Worker Initialization in Multiprocessing and Joblib

The story starts when I tried to implement a customized logger from the logging module in Python, which I wanted to use in a parallelized task. Then I defined a global variable logger and used tricks to ensure it is initialized when first imported. When I move on to parallelize my application, I was surprised (no I don’t) to find that the logger’s state was not preserved across different worker processes (i.e., the handlers, the formatters, etc.). This led me to investigate how worker processes are initialized in Python’s multiprocessing and joblib packages.

There has been a long-standing issue regarding how the multiprocessing and joblib packages initialize worker processes. You may have heard of the terms fork and spawn in this context. This post examines some commonly confusing cases.

I believe the experience can be similarly applied to the case in Windows. The process initialization mechanism in Windows is different from that in Unix-like systems, but the principles of how modules are imported and how state is preserved across processes remain relevant.

TL;DR:

For multiprocessing:

fork preserves the state of the parent process. Imported modules are not re-executed.
spawn creates a new process and re-imports the module. The state of the parent process is not preserved.
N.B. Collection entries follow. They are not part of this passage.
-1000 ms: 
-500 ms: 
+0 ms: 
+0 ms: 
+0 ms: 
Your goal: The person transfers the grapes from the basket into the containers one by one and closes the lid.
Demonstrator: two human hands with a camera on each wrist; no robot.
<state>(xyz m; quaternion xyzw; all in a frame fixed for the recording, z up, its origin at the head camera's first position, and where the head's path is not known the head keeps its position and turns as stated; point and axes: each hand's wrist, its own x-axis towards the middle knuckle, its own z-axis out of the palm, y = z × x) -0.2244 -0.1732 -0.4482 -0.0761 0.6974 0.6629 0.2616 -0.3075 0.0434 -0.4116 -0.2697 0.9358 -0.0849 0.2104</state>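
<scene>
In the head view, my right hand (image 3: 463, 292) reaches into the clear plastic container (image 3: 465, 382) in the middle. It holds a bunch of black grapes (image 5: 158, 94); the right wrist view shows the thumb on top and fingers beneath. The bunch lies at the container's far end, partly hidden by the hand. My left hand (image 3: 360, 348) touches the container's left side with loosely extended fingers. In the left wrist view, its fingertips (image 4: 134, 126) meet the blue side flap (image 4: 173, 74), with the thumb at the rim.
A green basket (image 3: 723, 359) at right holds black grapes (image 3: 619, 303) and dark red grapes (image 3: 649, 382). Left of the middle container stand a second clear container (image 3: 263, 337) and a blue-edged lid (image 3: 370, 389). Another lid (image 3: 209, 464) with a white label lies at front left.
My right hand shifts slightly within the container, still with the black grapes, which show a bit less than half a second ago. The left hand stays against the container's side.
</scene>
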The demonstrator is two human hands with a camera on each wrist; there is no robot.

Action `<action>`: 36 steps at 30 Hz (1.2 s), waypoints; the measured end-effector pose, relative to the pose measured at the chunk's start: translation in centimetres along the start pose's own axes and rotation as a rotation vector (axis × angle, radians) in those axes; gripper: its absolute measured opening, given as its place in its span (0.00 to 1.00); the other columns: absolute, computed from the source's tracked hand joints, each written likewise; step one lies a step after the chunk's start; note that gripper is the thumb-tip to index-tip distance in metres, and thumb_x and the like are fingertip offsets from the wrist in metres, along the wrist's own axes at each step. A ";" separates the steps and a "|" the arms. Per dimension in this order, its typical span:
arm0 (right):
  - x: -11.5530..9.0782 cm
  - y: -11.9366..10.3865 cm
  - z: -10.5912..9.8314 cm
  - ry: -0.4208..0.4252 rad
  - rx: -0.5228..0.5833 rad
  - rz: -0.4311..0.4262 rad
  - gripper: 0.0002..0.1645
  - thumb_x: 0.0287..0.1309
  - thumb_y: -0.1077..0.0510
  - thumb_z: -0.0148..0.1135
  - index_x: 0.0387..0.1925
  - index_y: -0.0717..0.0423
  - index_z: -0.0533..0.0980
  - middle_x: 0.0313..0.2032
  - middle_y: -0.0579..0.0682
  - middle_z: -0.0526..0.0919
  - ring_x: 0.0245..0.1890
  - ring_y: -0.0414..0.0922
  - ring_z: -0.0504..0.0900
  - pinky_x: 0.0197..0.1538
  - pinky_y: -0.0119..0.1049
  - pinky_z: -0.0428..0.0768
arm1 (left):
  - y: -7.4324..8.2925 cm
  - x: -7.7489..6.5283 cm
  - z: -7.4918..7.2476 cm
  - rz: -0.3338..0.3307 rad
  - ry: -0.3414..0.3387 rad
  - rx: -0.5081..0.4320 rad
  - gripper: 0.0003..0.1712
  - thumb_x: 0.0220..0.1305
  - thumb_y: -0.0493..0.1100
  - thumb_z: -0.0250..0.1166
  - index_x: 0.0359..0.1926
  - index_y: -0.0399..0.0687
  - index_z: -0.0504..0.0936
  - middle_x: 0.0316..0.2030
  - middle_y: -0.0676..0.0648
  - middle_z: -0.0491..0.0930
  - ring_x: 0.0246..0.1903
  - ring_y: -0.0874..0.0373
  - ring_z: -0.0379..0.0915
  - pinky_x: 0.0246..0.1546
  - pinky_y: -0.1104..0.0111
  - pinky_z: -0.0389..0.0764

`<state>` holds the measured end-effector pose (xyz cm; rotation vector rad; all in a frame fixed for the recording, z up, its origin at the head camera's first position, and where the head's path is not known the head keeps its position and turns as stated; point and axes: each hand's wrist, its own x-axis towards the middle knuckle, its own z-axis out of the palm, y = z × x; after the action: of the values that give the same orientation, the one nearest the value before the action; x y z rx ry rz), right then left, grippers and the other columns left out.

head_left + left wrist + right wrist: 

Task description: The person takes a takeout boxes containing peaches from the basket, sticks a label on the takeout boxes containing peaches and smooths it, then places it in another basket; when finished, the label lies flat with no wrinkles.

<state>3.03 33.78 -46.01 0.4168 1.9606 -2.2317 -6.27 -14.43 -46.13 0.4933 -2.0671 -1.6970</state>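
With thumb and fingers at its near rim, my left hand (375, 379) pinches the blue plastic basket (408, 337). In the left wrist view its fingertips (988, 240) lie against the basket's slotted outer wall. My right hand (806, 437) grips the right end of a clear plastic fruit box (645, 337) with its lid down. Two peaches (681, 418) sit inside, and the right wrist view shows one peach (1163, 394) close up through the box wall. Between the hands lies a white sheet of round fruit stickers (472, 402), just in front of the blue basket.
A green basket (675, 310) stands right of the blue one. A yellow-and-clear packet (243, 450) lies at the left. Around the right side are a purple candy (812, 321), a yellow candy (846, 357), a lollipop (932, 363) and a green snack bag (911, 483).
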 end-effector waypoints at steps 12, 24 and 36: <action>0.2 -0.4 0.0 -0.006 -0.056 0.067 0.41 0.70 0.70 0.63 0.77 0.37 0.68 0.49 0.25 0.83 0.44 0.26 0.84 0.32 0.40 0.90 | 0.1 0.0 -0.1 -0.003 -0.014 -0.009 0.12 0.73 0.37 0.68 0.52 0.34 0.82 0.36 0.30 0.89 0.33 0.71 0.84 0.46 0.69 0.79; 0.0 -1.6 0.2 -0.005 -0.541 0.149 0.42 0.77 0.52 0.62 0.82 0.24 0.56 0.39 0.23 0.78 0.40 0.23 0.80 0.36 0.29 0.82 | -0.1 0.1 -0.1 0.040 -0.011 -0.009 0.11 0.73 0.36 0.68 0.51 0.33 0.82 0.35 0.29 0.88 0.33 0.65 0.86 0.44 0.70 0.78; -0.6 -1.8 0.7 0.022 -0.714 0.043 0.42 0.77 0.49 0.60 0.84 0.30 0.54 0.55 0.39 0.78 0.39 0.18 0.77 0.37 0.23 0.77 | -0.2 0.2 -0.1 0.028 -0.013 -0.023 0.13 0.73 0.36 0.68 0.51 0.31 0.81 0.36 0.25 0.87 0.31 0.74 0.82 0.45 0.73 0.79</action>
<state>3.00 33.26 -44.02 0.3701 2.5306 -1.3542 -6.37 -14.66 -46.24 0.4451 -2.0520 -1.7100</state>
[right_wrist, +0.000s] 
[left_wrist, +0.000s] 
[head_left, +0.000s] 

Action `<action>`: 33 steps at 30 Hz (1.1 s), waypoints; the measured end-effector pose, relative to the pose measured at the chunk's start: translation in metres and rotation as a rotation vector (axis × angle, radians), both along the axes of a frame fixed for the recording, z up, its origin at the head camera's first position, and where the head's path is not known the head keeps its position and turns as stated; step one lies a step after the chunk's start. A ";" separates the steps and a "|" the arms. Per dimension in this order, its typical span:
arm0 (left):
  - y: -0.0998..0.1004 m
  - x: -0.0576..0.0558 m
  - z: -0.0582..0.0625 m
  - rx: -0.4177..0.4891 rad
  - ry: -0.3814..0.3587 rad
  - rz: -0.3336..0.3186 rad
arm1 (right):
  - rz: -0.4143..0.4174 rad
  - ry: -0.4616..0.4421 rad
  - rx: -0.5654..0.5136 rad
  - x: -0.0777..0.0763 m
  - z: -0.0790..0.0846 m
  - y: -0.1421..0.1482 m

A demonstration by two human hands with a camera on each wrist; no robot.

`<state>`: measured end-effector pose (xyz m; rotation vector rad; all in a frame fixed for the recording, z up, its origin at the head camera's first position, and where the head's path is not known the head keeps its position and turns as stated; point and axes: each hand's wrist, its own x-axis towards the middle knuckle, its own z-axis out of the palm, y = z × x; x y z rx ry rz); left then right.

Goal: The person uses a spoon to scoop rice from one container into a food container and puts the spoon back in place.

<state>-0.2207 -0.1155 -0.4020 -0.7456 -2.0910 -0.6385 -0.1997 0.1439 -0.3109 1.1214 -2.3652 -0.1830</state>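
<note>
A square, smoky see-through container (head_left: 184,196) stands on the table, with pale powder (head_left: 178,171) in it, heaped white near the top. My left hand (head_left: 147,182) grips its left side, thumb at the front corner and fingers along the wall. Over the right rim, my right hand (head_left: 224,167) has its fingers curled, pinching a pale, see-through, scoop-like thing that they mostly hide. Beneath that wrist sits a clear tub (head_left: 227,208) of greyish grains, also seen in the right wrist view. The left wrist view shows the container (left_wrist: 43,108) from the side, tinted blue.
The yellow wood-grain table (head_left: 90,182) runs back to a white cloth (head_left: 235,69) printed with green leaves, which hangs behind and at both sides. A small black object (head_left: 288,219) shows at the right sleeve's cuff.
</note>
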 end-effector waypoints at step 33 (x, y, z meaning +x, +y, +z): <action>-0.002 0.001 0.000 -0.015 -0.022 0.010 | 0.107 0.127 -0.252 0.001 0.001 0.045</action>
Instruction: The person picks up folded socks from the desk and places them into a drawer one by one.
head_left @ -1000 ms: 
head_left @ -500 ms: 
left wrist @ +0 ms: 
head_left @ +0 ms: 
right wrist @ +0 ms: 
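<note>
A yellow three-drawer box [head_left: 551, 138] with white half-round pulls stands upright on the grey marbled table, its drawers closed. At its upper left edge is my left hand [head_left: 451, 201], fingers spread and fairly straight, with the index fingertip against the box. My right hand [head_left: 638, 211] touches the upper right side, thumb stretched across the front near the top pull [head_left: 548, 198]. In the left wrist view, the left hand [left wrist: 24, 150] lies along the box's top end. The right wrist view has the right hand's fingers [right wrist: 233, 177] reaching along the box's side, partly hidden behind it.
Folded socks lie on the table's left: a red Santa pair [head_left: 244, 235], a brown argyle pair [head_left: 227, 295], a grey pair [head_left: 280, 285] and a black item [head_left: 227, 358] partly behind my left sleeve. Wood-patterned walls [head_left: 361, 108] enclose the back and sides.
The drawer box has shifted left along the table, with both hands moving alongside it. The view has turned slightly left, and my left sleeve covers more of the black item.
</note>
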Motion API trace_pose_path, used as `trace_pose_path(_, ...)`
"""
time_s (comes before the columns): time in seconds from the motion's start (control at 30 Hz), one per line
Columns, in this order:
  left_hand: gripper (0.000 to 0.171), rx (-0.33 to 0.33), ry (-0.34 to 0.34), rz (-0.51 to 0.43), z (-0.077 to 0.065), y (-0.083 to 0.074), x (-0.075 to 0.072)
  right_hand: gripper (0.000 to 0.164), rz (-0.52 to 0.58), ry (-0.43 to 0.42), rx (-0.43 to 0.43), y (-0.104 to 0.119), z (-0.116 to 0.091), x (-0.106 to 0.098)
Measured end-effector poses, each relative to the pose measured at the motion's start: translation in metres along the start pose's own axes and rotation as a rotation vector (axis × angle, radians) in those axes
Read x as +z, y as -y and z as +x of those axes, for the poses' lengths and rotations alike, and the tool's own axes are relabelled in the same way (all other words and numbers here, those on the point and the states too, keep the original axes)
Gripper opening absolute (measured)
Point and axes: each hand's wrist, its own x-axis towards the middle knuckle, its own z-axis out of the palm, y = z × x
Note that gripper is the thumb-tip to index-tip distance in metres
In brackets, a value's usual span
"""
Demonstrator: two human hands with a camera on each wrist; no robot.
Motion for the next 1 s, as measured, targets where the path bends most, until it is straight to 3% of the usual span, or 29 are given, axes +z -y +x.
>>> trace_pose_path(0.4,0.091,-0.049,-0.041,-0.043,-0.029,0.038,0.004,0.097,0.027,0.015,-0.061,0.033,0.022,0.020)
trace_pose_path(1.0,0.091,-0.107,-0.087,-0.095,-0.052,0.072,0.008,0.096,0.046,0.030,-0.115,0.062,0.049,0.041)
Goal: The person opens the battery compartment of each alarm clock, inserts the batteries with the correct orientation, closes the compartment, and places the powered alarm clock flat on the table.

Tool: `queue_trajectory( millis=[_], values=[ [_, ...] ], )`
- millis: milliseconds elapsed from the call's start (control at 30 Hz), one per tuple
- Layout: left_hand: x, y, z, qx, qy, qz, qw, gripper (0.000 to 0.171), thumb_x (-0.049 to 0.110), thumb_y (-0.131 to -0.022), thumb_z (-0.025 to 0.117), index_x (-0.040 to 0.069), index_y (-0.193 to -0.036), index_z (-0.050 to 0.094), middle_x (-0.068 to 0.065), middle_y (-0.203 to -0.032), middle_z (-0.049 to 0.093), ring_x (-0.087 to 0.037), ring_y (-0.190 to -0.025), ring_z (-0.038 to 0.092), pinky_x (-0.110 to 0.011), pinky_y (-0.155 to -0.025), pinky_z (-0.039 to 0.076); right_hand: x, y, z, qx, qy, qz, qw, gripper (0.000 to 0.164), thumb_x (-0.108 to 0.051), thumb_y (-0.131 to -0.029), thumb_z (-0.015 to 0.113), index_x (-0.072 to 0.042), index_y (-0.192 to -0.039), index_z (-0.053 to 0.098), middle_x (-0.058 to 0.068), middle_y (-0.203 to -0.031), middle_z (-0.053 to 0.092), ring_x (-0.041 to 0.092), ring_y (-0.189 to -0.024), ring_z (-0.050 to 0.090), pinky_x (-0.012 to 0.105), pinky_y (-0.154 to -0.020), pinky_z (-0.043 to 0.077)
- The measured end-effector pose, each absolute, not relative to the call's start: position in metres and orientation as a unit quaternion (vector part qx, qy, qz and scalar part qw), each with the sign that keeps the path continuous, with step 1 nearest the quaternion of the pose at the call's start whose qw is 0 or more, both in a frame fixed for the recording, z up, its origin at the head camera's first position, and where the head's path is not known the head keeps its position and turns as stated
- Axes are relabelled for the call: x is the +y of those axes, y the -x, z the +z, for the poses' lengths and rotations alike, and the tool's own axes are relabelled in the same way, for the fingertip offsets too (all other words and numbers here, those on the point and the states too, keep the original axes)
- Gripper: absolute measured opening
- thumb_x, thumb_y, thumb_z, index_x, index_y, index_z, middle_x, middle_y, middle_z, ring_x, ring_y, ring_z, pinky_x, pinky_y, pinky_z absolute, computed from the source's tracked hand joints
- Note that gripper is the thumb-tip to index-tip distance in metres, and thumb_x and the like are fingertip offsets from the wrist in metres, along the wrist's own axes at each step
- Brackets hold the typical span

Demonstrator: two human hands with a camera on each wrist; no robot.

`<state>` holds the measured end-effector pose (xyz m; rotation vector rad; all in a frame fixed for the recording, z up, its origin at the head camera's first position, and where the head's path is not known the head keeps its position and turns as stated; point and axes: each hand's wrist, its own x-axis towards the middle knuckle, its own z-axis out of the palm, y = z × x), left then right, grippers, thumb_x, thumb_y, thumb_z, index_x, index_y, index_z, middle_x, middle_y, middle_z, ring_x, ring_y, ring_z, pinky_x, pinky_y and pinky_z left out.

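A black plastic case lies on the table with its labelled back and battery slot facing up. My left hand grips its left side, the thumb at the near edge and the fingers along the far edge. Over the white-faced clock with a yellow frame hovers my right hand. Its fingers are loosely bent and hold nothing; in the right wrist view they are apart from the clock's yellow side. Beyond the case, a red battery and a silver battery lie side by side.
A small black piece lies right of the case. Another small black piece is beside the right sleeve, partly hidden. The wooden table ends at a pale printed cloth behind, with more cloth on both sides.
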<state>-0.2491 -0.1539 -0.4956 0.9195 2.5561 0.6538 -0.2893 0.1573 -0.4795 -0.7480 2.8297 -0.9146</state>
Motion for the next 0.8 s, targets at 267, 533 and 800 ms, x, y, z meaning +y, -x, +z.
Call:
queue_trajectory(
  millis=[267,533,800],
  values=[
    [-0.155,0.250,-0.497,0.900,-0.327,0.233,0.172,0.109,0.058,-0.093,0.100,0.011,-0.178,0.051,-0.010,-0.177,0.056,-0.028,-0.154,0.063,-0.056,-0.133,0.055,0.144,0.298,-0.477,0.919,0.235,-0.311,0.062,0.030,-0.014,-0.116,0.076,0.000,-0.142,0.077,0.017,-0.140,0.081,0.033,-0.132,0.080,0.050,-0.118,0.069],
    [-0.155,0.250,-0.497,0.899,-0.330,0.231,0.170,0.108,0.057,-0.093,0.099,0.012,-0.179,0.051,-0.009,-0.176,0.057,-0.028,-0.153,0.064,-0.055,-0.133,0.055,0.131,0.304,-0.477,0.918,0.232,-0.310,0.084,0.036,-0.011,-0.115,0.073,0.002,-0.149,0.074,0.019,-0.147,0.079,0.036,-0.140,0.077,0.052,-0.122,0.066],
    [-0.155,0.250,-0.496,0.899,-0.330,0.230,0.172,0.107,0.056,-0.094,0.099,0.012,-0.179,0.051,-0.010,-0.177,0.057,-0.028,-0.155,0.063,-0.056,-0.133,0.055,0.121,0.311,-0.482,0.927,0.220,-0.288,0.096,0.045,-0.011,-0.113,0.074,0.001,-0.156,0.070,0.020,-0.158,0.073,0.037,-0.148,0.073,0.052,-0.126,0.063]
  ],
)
Multiprocessing	Re-imported?	Logger Handlers Preserved?
`fork`	No	Yes
`spawn`	Yes	No

For joblib:

The loky backend in joblib behaves similarly to spawn. It starts fresh and does not inherit the parent process state.
However, the loky backend sometimes reuses existing worker processes. In such cases, the worker’s state is preserved across different joblib Parallel calls. It is not safe to assume a clean state at the beginning of every task.
Even when loky is not reusing workers, one should be careful that it only re-imports the module when something is explicitly called in the task. See the following summary table.

#	# jobs	# tasks	What	Foo re-imported?	Bar re-imported?	Baz re-imported?	Why
1	2	2	call f() in foo	Yes	No	No	Only f() is called
2	2	6	call f() in foo again	No	No	No	Process reusing
3	2	2	call f2() in foo	No	No	No	same as #2
4	2	6	call f2() in foo again	No	No	No	Process reusing, causing more handlers appended to the same logger
5	3	2	call f2() in foo again	No	No	No	Process not reusing
6	6	6	call f2() in foo again	No	No	No	same as #5
7	2	2	call g() in bar	No	Yes	Yes	bar is re-imported
8	3	2	print global value in bar	No	No	No	value is already serialized to worker (guess)
9	2	2	instantiate class Bar in bar	No	Yes	Yes	class instantiate is somehow like function call
10	3	2	call global instance Bar’s methods (defined in Bar)	No	Yes	Yes	method call is somehow like function call
11	4	2	call global instance Baz’s methods (defined in Bar)	No	No	Yes	method is defined in baz only (guess)

Source code and raw output are simply listed below.

Method

I create three Python scripts: foo.py, main.py, and main2.py for testing. main.py tests the multiprocessing package, while main2.py tests the joblib package.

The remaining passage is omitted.